◆ Exercise details ◆
Reproduce only what lies between the first line of the material below and the line containing "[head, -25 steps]", with both of those lines included and every line kept exact.

◆ Data below ◆
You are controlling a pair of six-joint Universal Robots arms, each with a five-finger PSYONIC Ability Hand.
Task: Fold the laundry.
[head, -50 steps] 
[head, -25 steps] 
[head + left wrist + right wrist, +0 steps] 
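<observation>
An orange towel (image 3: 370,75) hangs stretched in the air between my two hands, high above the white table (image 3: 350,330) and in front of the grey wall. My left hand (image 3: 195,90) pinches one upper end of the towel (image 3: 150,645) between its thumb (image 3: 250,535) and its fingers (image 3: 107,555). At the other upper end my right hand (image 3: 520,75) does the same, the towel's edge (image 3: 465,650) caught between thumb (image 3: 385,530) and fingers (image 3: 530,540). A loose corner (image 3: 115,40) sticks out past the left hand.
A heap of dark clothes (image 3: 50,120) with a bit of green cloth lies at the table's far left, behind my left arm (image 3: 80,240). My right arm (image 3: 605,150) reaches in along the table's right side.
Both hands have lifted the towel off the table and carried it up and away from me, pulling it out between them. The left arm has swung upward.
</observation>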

◆ Task output ◆
You are controlling a pair of six-joint Universal Robots arms, each with a five-finger PSYONIC Ability Hand.
Task: Fold the laundry.
[head, -50 steps] 
[head, -25 steps] 

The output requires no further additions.